• [ACTION ITEM]: In the data below, restate exactly the lines from the one with "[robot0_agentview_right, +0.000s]" to the final line, both included, but not the pictures.

• [PROVIDED MATERIAL]:
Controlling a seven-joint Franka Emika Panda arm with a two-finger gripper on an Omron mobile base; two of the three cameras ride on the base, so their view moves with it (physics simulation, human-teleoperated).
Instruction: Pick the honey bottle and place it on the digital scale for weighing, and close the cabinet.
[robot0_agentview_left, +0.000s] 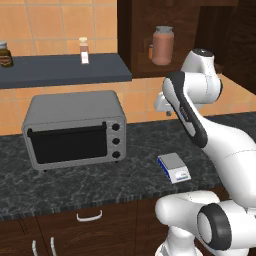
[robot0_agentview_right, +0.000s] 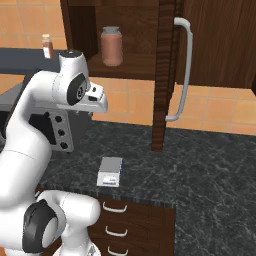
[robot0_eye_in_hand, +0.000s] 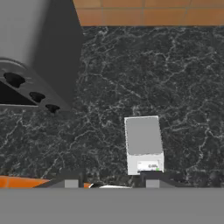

• [RESPONSE TO THIS EXERCISE]:
[robot0_agentview_right, +0.000s] 
[robot0_eye_in_hand, +0.000s] 

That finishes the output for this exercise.